Thiago Peçanha e o vice Nilton Santos usaram todos os recursos que ainda os mantinham nos cargos


A chapa eleita no pleito eleições 2020 para comandar o município de Itapemirim, no litoral sul capixaba foi definitivamente cassada pelo Tribunal Regional Eleitoral do Espírito Santo (TRE-ES) na última quarta-feira (18).

Thiago Peçanha Lopes e seu vice, Nilton Santos, ambos filiados ao Partido Republicanos, terão que deixar a prefeitura nós próximos dias. Outro recurso de Thiago já havia sido rejeitado pelo Tribunal Superior Eleitoral (TSE) no dia 13.

Com a decisão, quem assumirá a prefeitura é o presidente da Câmara, José de Lima (PDT) até que ocorra novas eleições. A posse do prefeito substituto depende da publicação do acórdão e os trâmites administrativos para a convocação de nova eleição pela Justiça Eleitoral.

“A partir de agora, o processo de cassação passa à fase de trânsito em julgado”, explica a advogada Larissa Meleipe, destacando que ainda cabe um recurso por parte do prefeito, mas “fora do cargo”.

A advogada representa a coligação “Nosso povo, nossa missão, unidos por um Itapemirim melhor”, que reuniu os partidos Avante, DEM, PSD e Podemos, cujo candidato foi o Dr. Antônio, derrotado pelo prefeito cassado por 1,5 mil votos, de 26,9 mil ao todo.
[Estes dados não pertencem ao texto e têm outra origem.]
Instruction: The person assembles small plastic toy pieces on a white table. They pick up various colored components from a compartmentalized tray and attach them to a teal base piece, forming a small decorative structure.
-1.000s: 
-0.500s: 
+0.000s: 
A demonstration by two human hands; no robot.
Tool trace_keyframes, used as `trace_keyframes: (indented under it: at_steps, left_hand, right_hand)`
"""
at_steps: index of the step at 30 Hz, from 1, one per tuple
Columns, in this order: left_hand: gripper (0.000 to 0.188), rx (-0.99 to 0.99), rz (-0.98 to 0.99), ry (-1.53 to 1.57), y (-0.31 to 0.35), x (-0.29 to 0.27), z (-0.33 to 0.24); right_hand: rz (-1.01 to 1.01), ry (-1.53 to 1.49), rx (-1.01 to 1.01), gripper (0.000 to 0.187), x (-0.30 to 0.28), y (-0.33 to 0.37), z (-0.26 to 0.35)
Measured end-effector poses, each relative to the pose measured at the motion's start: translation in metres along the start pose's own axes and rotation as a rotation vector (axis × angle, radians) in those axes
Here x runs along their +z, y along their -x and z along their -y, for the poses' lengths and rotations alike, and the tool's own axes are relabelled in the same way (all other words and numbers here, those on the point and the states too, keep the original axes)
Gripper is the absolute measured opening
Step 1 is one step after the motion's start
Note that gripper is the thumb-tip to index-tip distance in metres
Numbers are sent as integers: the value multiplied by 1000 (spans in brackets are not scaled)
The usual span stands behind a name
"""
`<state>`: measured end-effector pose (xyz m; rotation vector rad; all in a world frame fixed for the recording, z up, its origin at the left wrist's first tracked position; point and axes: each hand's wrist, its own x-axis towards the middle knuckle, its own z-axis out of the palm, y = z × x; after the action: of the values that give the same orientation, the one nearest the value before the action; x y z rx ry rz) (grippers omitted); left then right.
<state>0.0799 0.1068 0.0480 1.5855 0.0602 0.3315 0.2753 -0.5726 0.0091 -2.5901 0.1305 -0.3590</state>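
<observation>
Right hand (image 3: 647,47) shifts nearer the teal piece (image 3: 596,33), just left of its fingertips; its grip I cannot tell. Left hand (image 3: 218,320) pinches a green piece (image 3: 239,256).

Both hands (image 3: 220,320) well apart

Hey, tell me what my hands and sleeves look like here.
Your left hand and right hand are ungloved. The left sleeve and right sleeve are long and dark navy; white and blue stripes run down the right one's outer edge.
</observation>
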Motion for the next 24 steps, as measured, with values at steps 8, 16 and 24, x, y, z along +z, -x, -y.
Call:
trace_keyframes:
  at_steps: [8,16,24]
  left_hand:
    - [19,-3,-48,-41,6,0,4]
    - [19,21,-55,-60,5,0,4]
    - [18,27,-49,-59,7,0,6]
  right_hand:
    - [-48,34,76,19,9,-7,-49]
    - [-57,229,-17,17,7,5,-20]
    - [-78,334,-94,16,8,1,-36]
A cassação de Thiago Peçanha e do vice Nilton Santos foi definida em fevereiro deste ano pelo juiz Romilton Alves Vieira, mas os dois permaneciam no cargo. Em junho passado, o TRE manteve a decisão e determinou novas eleições no município. Desta vez, foram rejeitados os embargos de declaração, que pretendiam modificar o julgamento.

Além da perda do mandato, o prefeito eleito fica inelegível pelo período de oito anos e terá que pagar uma multa de 25 mil Unidades Fiscais de Referência (Ufir). Essas penas não se aplicam ao vice.
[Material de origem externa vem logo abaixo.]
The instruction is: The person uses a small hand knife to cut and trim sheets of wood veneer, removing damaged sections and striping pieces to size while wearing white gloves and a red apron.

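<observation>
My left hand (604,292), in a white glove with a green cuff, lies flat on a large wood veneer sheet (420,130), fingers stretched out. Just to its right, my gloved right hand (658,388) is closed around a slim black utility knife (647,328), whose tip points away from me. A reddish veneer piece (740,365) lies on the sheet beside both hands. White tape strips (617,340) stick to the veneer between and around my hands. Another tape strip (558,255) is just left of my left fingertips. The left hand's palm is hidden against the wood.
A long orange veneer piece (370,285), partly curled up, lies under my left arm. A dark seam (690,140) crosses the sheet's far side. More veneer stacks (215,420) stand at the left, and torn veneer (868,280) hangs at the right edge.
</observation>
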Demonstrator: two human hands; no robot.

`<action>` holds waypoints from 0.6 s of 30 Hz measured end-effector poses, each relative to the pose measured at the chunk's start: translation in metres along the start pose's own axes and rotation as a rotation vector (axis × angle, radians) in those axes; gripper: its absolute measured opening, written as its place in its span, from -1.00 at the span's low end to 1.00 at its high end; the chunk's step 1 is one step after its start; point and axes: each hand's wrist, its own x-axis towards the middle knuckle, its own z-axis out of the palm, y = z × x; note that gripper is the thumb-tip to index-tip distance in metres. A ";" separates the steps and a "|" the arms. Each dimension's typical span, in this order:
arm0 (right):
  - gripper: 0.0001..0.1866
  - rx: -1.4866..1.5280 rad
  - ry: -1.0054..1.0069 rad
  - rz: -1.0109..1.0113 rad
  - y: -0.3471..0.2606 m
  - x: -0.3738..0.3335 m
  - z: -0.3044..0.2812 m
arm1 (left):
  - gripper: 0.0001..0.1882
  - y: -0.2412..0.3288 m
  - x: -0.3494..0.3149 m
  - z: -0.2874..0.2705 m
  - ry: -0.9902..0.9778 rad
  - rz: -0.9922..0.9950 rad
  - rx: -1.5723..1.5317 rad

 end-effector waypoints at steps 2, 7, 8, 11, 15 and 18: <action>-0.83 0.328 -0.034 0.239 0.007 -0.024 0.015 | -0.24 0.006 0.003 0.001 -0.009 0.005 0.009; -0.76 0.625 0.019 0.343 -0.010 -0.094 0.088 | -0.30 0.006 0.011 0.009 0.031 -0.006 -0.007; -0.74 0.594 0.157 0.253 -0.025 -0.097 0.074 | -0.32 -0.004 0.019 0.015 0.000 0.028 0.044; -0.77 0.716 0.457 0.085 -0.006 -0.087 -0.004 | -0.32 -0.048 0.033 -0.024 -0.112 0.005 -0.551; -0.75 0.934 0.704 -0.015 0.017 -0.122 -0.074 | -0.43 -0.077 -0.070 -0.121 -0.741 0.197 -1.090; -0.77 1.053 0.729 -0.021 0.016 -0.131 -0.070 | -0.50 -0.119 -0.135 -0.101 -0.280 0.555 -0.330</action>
Segundo os autos, houve “abuso de poder tanto na modalidade excesso, quanto na modalidade desvio”, decorrente da “utilização da administração pública para promoção de interesses pessoais”. A decisão se baseou nas contratações irregulares de servidores efetivados no período eleitoral do ano passado.

A cassação do mandato do prefeito e do seu vice é resultante ainda de denúncias sobre uso indevido de meio de comunicação social e de dinheiro público. Nessa segunda-feira (16), o Tribunal de Contas do Estado suspendeu aumento salarial dos servidores contratados.
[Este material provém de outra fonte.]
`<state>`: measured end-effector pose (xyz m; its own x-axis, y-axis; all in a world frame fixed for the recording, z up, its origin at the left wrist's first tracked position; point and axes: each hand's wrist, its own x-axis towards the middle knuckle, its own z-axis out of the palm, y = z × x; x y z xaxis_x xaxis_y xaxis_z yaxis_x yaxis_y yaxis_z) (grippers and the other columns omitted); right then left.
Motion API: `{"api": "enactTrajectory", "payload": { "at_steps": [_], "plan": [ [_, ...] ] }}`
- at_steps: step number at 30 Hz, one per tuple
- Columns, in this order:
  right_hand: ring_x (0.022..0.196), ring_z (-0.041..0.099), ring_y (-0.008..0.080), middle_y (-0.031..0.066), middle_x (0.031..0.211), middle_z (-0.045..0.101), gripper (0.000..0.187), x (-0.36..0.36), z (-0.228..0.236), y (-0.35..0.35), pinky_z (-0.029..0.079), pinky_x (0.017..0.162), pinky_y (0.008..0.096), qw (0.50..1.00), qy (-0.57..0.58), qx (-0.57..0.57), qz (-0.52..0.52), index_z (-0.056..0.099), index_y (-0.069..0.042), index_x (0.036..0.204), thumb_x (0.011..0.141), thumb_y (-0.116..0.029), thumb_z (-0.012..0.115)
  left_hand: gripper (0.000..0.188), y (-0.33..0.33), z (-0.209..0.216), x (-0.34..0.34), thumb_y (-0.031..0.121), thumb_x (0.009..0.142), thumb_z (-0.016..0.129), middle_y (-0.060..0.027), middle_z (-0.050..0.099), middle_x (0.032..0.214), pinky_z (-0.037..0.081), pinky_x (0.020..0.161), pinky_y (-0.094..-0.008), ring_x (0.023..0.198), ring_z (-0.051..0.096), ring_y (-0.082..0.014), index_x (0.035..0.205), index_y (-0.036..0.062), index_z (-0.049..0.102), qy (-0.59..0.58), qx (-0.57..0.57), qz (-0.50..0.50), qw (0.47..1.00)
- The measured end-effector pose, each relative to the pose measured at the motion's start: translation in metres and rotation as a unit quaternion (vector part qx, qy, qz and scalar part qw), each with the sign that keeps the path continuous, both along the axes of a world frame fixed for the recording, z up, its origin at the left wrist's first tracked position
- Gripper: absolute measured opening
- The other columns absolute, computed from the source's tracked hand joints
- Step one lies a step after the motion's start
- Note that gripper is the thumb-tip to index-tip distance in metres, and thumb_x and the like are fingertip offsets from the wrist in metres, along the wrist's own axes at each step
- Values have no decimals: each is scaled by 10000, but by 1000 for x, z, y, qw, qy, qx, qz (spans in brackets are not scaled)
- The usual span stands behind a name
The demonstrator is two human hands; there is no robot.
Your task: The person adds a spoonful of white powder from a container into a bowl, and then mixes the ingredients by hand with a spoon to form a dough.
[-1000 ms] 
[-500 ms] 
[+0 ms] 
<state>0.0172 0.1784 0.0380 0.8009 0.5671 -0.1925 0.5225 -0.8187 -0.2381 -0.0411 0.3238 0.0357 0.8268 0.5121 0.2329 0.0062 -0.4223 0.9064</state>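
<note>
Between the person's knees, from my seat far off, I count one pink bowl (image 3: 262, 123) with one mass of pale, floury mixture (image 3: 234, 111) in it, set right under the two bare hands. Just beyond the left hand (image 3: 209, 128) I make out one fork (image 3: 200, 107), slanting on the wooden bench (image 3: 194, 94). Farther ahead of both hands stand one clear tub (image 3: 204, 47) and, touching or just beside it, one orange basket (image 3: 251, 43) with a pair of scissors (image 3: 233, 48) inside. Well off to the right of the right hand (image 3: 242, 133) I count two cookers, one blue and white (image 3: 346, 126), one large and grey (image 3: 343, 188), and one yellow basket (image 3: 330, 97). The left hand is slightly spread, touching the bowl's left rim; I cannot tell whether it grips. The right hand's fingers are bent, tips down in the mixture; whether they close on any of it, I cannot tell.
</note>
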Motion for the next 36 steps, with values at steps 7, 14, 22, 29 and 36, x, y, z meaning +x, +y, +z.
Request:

Thiago Peçanha cumpriu mandato-tampão com o afastamento do prefeito eleito Luciano Paiva, do qual era vice. Ele foi reeleito em 2020, mas o primeiro mandato de gestão foi marcado por denúncias e conflitos com a Câmara de Vereadores, que em 2019 chegou a decretar o afastamento das funções pelo prazo de 90 dias, decisão anulada posteriormente por meio de recurso judicial.